→ **Work task**: Write out every entry below word for word, leaving nothing out.

→ **Entries supplied**:
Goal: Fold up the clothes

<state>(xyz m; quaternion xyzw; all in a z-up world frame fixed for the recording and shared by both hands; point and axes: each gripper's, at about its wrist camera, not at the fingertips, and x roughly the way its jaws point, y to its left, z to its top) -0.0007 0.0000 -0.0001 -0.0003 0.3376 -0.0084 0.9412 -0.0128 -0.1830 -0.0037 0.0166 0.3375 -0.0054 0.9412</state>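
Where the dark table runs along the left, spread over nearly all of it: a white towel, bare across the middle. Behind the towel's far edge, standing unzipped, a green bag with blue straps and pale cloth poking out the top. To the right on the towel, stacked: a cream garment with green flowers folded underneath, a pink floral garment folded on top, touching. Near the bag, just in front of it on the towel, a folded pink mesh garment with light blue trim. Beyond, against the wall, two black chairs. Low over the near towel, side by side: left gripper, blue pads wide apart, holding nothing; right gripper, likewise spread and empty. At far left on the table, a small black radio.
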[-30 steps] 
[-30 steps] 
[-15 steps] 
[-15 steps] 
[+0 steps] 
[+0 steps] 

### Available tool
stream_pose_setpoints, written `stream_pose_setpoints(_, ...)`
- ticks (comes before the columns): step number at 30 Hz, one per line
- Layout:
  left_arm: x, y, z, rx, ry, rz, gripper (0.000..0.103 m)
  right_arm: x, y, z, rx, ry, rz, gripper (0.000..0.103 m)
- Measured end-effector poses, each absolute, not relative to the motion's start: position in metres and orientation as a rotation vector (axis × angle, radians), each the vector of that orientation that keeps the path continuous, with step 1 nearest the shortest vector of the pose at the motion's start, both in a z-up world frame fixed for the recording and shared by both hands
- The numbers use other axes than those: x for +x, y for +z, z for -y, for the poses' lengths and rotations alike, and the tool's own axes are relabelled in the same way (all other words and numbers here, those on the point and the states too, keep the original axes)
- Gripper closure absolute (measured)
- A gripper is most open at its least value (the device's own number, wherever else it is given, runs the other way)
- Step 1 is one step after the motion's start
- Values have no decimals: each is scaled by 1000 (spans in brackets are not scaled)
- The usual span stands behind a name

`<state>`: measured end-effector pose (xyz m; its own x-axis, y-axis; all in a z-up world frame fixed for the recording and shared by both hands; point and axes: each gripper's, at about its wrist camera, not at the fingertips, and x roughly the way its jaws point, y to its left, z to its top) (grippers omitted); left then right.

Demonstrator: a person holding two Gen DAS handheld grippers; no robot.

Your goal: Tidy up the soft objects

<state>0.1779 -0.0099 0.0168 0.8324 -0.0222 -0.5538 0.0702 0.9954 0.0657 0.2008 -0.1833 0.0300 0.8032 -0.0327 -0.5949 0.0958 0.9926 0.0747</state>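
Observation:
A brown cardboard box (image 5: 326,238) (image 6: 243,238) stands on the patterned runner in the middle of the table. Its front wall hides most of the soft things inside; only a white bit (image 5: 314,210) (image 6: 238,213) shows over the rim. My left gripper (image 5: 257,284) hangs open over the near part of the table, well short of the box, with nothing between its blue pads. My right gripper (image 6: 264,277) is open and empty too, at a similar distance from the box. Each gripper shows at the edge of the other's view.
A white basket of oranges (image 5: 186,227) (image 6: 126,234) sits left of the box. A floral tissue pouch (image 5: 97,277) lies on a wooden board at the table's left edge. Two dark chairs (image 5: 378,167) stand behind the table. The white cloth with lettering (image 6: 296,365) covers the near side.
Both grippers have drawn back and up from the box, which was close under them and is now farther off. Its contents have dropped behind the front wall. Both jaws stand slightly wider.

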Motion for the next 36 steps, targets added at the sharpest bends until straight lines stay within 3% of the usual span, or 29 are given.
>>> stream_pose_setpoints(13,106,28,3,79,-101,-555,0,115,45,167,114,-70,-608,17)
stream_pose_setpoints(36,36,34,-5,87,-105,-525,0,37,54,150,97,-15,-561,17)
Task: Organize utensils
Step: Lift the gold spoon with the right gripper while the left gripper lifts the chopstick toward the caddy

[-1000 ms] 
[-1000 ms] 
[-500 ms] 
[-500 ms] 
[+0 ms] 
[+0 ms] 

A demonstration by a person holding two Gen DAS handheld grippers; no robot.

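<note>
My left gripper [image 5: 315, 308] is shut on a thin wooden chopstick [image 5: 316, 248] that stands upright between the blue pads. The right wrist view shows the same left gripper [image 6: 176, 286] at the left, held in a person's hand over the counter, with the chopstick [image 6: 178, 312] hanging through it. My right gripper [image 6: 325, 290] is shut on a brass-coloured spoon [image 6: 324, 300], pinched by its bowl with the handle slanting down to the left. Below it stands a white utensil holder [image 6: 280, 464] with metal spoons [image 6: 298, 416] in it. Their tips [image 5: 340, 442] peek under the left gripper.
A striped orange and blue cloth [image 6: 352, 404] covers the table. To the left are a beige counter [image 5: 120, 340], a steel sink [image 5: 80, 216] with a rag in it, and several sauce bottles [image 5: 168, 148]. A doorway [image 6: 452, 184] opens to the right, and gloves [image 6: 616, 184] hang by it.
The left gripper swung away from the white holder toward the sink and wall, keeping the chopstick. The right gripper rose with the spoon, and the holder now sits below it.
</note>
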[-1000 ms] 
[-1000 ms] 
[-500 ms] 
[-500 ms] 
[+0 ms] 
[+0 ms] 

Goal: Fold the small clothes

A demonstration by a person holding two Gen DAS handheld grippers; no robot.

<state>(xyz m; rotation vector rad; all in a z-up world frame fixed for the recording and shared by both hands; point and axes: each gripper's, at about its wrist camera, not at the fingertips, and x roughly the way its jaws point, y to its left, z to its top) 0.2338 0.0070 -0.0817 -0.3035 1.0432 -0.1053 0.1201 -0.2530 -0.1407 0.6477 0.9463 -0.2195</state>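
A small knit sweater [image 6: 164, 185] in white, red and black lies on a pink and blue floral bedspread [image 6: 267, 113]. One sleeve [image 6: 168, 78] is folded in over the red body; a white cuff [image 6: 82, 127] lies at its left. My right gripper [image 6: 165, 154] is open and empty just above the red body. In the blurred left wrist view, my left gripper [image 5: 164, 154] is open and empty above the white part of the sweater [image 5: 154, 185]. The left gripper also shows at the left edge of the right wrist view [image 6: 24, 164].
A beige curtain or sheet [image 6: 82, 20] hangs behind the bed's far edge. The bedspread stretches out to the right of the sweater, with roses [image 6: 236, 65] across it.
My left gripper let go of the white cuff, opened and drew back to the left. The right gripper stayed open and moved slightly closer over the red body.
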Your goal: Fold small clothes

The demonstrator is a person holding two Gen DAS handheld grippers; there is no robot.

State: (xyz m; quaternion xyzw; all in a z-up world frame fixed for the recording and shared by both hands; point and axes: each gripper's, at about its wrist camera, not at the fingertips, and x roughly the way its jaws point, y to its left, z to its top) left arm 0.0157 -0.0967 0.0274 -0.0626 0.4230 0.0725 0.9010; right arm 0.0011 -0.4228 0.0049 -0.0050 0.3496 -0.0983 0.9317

→ **Output for this exercise**:
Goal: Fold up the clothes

<state>(xyz m; quaternion xyzw; all in a z-up world frame fixed for the recording and shared by both hands; point and axes: each gripper's, at about its wrist camera, not at the fingertips, and x roughly the way its jaws point, y to its left, z to its top) -0.0007 0.0000 -0.0001 -0.0003 0.3376 -0.0084 0.9412 -0.0128 -0.1830 -0.0037 0.0166 0.3375 -0.0054 0.9412</state>
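Where the dark table runs along the left, spread over nearly all of it: a white towel, bare across the middle. Behind the towel's far edge, standing unzipped, a green bag with blue straps and pale cloth poking out the top. To the right on the towel, stacked: a cream garment with green flowers folded underneath, a pink floral garment folded on top, touching. Near the bag, just in front of it on the towel, a folded pink mesh garment with light blue trim. Beyond, against the wall, two black chairs. Low over the near towel, side by side: left gripper, blue pads wide apart, holding nothing; right gripper, likewise spread and empty. At far left on the table, a small black radio.
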[-30 steps] 
[-30 steps] 
[-15 steps] 
[-15 steps] 
[+0 steps] 
[+0 steps] 

### Available tool
stream_pose_setpoints, written `stream_pose_setpoints(_, ...)`
- ticks (comes before the columns): step number at 30 Hz, one per line
- Layout:
  left_arm: x, y, z, rx, ry, rz, gripper (0.000..0.103 m)
  right_arm: x, y, z, rx, ry, rz, gripper (0.000..0.103 m)
- Measured end-effector poses, each absolute, not relative to the motion's start: position in metres and orientation as a rotation vector (axis × angle, radians), each the vector of that orientation that keeps the path continuous, with step 1 nearest the shortest vector of the pose at the motion's start, both in a z-up world frame fixed for the recording and shared by both hands
- The numbers use other axes than those: x for +x, y for +z, z for -y, for the poses' lengths and rotations alike, and the tool's own axes are relabelled in the same way (all other words and numbers here, those on the point and the states too, keep the original axes)
- Gripper closure absolute (measured)
- A gripper is most open at its least value (the device's own number, wherever else it is given, runs the other way)
- Step 1 is one step after the motion's start
- Values have no decimals: each is scaled by 1000 (spans in brackets are not scaled)
- The usual span stands behind a name

`<state>`: measured end-effector pose (xyz m; its own x-axis, y-axis; all in a z-up world frame fixed for the recording and shared by both hands; point and axes: each gripper's, at about its wrist camera, not at the fingertips, and x roughly the way its jaws point, y to its left, z to its top) (grippers omitted); left then right.

Demonstrator: a person holding two Gen DAS handheld grippers; no robot.

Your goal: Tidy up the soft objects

<state>0.1779 -0.0099 0.0168 0.8324 -0.0222 -0.5538 0.0702 0.9954 0.0657 0.2008 -0.1833 0.0300 0.8032 -0.0327 -0.5949 0.0958 0.9926 0.0747</state>
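Observation:
A brown cardboard box (image 5: 326,238) (image 6: 243,238) stands on the patterned runner in the middle of the table. Its front wall hides most of the soft things inside; only a white bit (image 5: 314,210) (image 6: 238,213) shows over the rim. My left gripper (image 5: 257,284) hangs open over the near part of the table, well short of the box, with nothing between its blue pads. My right gripper (image 6: 264,277) is open and empty too, at a similar distance from the box. Each gripper shows at the edge of the other's view.
A white basket of oranges (image 5: 186,227) (image 6: 126,234) sits left of the box. A floral tissue pouch (image 5: 97,277) lies on a wooden board at the table's left edge. Two dark chairs (image 5: 378,167) stand behind the table. The white cloth with lettering (image 6: 296,365) covers the near side.
Both grippers have drawn back and up from the box, which was close under them and is now farther off. Its contents have dropped behind the front wall. Both jaws stand slightly wider.
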
Motion for the next 36 steps, targets added at the sharpest bends until straight lines stay within 3% of the usual span, or 29 are given.
>>> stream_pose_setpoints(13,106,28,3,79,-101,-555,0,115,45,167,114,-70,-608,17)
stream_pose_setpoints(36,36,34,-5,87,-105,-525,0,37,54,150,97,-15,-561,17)
Task: Organize utensils
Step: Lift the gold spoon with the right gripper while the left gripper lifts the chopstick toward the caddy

[-1000 ms] 
[-1000 ms] 
[-500 ms] 
[-500 ms] 
[+0 ms] 
[+0 ms] 

A demonstration by a person holding two Gen DAS handheld grippers; no robot.

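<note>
My left gripper [image 5: 315, 308] is shut on a thin wooden chopstick [image 5: 316, 248] that stands upright between the blue pads. The right wrist view shows the same left gripper [image 6: 176, 286] at the left, held in a person's hand over the counter, with the chopstick [image 6: 178, 312] hanging through it. My right gripper [image 6: 325, 290] is shut on a brass-coloured spoon [image 6: 324, 300], pinched by its bowl with the handle slanting down to the left. Below it stands a white utensil holder [image 6: 280, 464] with metal spoons [image 6: 298, 416] in it. Their tips [image 5: 340, 442] peek under the left gripper.
A striped orange and blue cloth [image 6: 352, 404] covers the table. To the left are a beige counter [image 5: 120, 340], a steel sink [image 5: 80, 216] with a rag in it, and several sauce bottles [image 5: 168, 148]. A doorway [image 6: 452, 184] opens to the right, and gloves [image 6: 616, 184] hang by it.
The left gripper swung away from the white holder toward the sink and wall, keeping the chopstick. The right gripper rose with the spoon, and the holder now sits below it.
</note>
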[-1000 ms] 
[-1000 ms] 
[-500 ms] 
[-500 ms] 
[+0 ms] 
[+0 ms] 

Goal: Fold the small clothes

A demonstration by a person holding two Gen DAS handheld grippers; no robot.

<state>(xyz m; rotation vector rad; all in a z-up world frame fixed for the recording and shared by both hands; point and axes: each gripper's, at about its wrist camera, not at the fingertips, and x roughly the way its jaws point, y to its left, z to its top) 0.2338 0.0070 -0.0817 -0.3035 1.0432 -0.1053 0.1201 -0.2530 -0.1407 0.6477 0.9463 -0.2195</state>
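A small knit sweater [image 6: 164, 185] in white, red and black lies on a pink and blue floral bedspread [image 6: 267, 113]. One sleeve [image 6: 168, 78] is folded in over the red body; a white cuff [image 6: 82, 127] lies at its left. My right gripper [image 6: 165, 154] is open and empty just above the red body. In the blurred left wrist view, my left gripper [image 5: 164, 154] is open and empty above the white part of the sweater [image 5: 154, 185]. The left gripper also shows at the left edge of the right wrist view [image 6: 24, 164].
A beige curtain or sheet [image 6: 82, 20] hangs behind the bed's far edge. The bedspread stretches out to the right of the sweater, with roses [image 6: 236, 65] across it.
My left gripper let go of the white cuff, opened and drew back to the left. The right gripper stayed open and moved slightly closer over the red body.
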Your goal: Fold small clothes

The demonstrator is a person holding two Gen DAS handheld grippers; there is no robot.

State: (xyz m; quaternion xyzw; all in a z-up world frame fixed for the recording and shared by both hands; point and axes: each gripper's, at about its wrist camera, not at the fingertips, and x roughly the way its jaws point, y to its left, z to its top) left arm 0.0157 -0.0967 0.0274 -0.0626 0.4230 0.0725 0.9010; right arm 0.0011 -0.4228 0.0049 -0.0050 0.3496 -0.0983 0.9317

This output has been given in full.